We don’t have hoverboards or flying cars — but we do have the ability to video chat with anyone in the world using devices that can fit in our pockets.

With the coming of each new year it is common to make a New Year’s resolution. Some resolve to improve their health, their relationships, their finances or to do something new to improve their life or the lives of others.

Personally, I’m just aiming for a more balanced workout routine since I’d like to still have functioning joints in my golden years.

Being an editor, an older brother, an uncle and rodeo mentor, I also take a bossy approach to New Year’s — a list of resolutions I’d like to see for the world in the coming year.

I’d like to see our healthcare system become effective and affordable. People are like trucks or animals; it’s easier to prevent a problem than to fix a problem, and nobody should go bankrupt for getting sick.

It seems pretty messed up that one of the most popular TV shows in recent years is about a school teacher who gets cancer and becomes a drug lord to pay his medical bills. Had the show taken place anywhere else in the industrialized world, the entire premise wouldn’t have worked; he would have gotten treatment and continued his teaching career.

I’d like to see our education system become affordable for all. It is common to hear the phrase “I started with nothing and worked my way up,” but American college graduates are starting out $30,000 in the hole on average, according to the Institute of College Access and Success.

Add in vehicle loans and a newly-wed recently graduated couple are facing $60,000 for student loans and however much they have to borrow for each of their vehicles. And all of this gets financed while starting at entry-level positions.

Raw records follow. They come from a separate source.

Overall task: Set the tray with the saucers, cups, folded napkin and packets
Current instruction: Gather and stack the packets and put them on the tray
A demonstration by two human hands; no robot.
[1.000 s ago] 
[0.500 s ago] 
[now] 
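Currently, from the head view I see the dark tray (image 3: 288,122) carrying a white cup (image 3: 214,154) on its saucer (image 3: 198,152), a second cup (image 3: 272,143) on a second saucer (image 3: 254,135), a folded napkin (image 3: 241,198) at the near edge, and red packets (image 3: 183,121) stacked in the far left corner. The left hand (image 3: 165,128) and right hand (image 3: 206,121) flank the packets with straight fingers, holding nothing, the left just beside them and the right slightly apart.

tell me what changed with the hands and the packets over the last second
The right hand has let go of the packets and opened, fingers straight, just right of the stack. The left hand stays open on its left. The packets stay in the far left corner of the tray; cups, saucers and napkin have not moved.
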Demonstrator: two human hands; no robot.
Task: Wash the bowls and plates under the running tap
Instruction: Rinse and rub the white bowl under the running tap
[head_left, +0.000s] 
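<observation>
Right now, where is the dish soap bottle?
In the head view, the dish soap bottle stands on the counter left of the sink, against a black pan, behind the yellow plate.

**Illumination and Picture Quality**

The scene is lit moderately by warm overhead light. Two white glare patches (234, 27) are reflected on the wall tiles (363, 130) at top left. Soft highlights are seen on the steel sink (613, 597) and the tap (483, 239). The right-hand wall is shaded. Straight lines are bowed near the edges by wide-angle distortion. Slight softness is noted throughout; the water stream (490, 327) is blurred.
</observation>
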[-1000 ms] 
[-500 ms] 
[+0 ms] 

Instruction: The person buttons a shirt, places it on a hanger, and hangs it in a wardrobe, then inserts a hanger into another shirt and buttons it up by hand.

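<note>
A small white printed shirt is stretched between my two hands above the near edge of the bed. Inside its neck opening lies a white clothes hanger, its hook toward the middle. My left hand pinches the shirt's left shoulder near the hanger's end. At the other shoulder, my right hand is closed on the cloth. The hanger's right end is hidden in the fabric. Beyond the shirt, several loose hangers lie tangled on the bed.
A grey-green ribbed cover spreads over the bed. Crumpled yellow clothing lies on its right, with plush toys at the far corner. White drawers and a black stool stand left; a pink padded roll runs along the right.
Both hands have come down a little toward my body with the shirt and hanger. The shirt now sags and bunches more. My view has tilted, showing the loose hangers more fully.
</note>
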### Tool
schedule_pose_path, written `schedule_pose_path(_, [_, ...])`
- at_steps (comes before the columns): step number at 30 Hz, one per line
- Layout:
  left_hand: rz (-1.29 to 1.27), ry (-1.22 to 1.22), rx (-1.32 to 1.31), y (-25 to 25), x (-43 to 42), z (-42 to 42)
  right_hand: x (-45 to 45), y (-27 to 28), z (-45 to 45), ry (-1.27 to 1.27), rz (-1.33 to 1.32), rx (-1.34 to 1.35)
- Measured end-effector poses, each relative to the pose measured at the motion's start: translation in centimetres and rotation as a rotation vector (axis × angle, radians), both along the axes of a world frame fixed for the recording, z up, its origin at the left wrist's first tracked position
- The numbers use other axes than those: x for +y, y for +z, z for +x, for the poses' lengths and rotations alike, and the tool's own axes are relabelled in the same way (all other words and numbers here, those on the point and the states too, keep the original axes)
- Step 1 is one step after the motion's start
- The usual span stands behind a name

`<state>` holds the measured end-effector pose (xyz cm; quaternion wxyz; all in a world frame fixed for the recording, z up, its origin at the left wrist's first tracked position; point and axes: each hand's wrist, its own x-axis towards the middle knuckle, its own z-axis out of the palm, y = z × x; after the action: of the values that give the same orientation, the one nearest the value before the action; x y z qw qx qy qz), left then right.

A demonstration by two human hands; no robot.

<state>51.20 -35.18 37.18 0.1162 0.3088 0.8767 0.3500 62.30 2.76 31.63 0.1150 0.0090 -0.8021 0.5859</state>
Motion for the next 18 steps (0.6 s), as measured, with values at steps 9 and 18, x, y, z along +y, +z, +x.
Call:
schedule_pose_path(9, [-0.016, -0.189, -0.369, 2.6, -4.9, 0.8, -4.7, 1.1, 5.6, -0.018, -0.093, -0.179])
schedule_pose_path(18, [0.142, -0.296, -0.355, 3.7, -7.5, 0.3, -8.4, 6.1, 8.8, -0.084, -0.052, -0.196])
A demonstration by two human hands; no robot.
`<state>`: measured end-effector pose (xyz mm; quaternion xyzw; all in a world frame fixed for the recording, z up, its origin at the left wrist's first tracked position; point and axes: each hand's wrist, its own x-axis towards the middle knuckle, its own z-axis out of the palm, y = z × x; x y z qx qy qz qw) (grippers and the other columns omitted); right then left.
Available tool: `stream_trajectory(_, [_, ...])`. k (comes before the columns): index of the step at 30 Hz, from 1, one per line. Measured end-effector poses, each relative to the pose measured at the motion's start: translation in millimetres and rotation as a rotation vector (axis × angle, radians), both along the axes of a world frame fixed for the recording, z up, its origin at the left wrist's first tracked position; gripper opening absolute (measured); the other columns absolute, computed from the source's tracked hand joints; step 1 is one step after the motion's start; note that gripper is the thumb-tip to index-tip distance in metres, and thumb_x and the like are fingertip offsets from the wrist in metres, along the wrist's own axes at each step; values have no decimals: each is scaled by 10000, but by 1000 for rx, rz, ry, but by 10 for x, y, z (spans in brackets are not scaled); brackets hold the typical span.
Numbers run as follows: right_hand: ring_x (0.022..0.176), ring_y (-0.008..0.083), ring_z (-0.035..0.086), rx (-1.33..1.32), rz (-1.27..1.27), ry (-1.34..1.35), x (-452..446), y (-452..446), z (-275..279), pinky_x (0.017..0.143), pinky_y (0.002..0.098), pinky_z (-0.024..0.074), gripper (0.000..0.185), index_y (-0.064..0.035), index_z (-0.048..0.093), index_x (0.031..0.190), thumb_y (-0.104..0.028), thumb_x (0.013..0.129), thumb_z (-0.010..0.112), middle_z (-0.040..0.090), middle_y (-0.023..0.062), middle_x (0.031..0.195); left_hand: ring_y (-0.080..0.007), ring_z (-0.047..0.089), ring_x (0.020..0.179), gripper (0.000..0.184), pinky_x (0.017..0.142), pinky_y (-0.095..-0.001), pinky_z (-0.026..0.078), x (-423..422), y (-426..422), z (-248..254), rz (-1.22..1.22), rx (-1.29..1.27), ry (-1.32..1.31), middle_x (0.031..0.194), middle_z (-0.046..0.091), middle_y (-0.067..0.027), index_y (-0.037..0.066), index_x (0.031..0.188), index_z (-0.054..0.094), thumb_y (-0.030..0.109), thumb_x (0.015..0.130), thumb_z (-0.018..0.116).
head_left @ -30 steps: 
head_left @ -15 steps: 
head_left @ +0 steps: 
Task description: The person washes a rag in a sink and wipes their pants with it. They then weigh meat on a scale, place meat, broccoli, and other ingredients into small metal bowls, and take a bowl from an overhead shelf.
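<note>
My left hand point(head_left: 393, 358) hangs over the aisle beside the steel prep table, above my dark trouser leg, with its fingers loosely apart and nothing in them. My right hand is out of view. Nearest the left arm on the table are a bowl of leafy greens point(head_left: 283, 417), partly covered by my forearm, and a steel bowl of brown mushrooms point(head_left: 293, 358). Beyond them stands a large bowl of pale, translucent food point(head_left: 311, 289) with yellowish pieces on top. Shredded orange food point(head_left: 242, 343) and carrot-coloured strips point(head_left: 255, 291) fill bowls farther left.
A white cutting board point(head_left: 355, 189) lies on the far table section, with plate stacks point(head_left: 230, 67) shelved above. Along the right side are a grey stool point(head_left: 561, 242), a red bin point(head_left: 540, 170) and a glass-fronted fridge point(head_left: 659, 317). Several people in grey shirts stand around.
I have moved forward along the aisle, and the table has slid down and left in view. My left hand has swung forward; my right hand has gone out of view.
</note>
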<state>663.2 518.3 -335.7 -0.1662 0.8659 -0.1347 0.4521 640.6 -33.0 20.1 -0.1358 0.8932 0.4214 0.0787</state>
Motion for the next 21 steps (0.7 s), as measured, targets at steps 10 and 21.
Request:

I worry that these burdens will create long term repercussions on a larger scale for society — delaying the traditional milestones of buying a home or even having kids.

I’d like to see our economy stabilize for the longterm. As a driver of an unnecessarily large truck, I enjoy the decrease in fuel prices. But one of my best friends is unemployed because the oil industry has slowed down and that’s placed a large road block on any roadtrip plans.

On a less self-centered note, the pending budgetary challenges the Legislature will face in the coming months are not ones I look forward to writing about. For every dollar that’s cut from one budget, that’s a cut in services provided to residents and from jobs that keep so many people employed.

Of course, the likelihood of all of those things happening in 2016 is about on par with the likelihood of converting my GMC Sierra into a flying truck or riding home from work on a hoverboard. Neither of those happened in 2015 like Hollywood had predicted, and the Cubs didn’t win the World Series either — so good riddance, 2015, you were a disappointment.

But perhaps those hopes are best left in a fictional past as we work toward some real goals in the future.